> **What to do**:
Please copy, character for character, each line from the beginning of the listing to the line containing "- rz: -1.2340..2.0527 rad", including both.

:: Stored data ::

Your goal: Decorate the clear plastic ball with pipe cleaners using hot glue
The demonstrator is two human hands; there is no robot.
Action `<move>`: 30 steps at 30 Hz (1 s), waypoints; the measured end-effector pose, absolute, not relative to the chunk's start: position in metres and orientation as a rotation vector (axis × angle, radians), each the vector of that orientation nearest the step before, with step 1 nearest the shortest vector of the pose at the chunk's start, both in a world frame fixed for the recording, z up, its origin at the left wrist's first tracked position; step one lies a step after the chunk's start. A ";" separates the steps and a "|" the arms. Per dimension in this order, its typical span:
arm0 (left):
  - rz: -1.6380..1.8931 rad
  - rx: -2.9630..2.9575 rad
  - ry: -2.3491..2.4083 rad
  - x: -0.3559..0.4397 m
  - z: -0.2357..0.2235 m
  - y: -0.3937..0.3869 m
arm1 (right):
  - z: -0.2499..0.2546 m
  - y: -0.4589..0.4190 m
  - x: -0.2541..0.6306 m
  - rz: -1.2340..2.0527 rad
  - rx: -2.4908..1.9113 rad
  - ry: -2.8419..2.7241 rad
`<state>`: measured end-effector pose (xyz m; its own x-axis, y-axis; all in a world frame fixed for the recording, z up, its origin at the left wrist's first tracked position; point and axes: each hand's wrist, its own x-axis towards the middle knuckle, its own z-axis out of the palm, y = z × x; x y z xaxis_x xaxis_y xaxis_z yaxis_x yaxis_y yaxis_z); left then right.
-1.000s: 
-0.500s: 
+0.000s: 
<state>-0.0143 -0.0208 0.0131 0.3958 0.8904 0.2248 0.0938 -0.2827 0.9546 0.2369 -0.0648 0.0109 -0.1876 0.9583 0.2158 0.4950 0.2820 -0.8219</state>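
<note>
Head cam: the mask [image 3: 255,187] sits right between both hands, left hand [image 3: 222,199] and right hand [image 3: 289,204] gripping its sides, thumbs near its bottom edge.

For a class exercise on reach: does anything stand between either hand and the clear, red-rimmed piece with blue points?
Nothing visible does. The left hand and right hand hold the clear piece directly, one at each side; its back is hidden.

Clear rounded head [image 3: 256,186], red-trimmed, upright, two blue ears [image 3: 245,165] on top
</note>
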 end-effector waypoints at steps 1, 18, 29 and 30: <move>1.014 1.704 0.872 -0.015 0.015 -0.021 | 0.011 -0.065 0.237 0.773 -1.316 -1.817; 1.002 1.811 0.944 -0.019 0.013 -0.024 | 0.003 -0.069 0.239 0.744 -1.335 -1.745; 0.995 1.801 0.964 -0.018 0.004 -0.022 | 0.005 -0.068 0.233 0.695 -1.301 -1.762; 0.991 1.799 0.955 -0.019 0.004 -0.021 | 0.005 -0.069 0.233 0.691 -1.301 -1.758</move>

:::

> **Answer box**:
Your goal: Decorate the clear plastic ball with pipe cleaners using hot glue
The demonstrator is two human hands; there is no robot.
Action `<move>`: 30 steps at 30 Hz (1 s), waypoints; the measured end-effector pose, absolute, not relative to the chunk's start: position in metres and orientation as a rotation vector (axis × angle, radians), each the vector of that orientation nearest the step before, with step 1 nearest the shortest vector of the pose at the chunk's start, both in a world frame fixed for the recording, z up, its origin at the left wrist's first tracked position; step one lies a step after the chunk's start. A ";" separates the steps and a "|" the arms. Per dimension in this order, its typical span:
arm0 (left):
  - rz: -1.6380..1.8931 rad
  - rx: -2.9630..2.9575 rad
  - ry: -2.3491..2.4083 rad
  - x: -0.3559..0.4397 m
  - z: -0.2357..0.2235 m
  - y: -0.3937..0.3869 m
arm1 (right):
  - z: -0.2499..0.2546 m
  - y: -0.4589..0.4190 m
  - x: -0.2541..0.6306 m
  - rz: -1.2340..2.0527 rad

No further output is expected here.